## Problem
In the listing below, start your output at the line with "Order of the" and end it after the line with "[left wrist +", copying every line exactly.

## Data section

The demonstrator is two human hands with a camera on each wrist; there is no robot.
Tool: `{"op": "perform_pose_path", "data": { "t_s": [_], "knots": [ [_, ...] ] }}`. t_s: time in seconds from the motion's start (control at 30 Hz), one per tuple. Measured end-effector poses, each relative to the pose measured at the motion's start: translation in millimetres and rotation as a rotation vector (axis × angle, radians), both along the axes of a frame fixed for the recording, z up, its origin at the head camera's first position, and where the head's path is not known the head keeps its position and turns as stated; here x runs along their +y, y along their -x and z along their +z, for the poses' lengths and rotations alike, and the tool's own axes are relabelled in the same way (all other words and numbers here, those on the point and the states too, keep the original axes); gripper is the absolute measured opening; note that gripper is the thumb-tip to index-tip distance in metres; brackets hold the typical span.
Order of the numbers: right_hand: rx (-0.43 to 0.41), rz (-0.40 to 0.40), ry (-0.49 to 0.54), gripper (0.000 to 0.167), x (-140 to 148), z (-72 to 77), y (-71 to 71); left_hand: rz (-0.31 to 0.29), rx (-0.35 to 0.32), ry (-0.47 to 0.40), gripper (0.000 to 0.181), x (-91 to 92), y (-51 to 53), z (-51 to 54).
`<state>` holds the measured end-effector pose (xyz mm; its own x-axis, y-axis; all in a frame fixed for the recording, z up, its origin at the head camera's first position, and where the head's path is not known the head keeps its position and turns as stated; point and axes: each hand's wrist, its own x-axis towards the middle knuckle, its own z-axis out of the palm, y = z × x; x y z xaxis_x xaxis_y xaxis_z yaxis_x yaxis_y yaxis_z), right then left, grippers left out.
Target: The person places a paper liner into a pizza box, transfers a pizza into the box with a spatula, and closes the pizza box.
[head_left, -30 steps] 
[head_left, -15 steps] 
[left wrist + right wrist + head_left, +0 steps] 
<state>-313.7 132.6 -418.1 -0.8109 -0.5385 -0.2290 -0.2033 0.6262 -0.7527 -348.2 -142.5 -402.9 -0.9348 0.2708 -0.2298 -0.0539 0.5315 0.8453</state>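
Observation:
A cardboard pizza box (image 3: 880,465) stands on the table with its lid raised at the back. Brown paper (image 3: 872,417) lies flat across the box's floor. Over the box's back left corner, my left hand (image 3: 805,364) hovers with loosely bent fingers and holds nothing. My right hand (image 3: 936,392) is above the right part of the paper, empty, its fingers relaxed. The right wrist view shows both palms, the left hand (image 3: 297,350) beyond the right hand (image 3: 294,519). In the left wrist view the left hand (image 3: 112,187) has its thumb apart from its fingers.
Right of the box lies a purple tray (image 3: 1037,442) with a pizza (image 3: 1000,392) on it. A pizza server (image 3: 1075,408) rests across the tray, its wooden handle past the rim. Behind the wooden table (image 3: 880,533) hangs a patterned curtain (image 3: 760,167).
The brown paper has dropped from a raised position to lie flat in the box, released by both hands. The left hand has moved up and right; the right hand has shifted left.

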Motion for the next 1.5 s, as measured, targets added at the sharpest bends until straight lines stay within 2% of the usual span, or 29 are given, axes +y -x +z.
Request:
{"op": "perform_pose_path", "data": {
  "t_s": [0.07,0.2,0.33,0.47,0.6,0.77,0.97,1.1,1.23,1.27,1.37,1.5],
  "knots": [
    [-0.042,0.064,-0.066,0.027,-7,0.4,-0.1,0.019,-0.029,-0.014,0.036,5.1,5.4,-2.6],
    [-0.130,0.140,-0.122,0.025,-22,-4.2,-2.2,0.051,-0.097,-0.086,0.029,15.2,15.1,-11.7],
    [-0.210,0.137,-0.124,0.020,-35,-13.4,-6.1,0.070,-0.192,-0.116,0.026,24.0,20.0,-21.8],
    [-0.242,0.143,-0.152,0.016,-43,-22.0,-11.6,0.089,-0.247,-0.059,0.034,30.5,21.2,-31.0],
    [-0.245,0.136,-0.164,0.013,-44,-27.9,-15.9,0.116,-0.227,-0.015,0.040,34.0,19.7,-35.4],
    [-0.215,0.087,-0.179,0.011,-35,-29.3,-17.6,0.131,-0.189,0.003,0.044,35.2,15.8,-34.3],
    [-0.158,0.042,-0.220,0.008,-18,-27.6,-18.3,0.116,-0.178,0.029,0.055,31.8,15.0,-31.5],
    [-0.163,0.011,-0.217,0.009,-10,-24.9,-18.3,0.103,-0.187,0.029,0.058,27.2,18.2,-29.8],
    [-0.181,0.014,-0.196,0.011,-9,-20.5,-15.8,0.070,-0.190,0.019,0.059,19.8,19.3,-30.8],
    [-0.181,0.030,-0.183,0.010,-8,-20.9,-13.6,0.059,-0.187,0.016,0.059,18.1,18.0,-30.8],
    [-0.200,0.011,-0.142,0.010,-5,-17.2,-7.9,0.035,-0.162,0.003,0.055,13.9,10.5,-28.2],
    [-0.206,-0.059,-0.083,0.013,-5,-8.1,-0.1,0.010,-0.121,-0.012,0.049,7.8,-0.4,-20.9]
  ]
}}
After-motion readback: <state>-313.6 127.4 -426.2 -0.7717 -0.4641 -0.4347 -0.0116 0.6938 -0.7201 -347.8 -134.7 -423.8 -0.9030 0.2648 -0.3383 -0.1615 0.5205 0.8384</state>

## Completed exercise
Order of the numbers: right_hand: rx (-0.43 to 0.41), rz (-0.40 to 0.40), ry (-0.49 to 0.54), gripper (0.000 to 0.167), x (-140 to 148), z (-72 to 77), y (-71 to 71); left_hand: rz (-0.31 to 0.29), rx (-0.35 to 0.32), ry (-0.47 to 0.40), gripper (0.000 to 0.181), x (-91 to 92), y (-51 to 53), z (-51 to 54).
`<state>` holds the measured end-effector pose (xyz mm; its own x-axis, y-axis; all in a frame fixed for the recording, z up, its origin at the head camera's first position, and where the head's path is not known the head keeps its position and turns as stated; point and axes: each hand's wrist, its own x-axis towards the middle knuckle, its own z-axis out of the palm, y = z × x; x y z xaxis_x xaxis_y xaxis_z yaxis_x yaxis_y yaxis_z), right then left, grippers left out.
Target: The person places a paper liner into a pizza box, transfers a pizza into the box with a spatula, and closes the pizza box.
[head_left, -30 steps] 
[head_left, -15 steps] 
[left wrist + right wrist + head_left, +0 steps] 

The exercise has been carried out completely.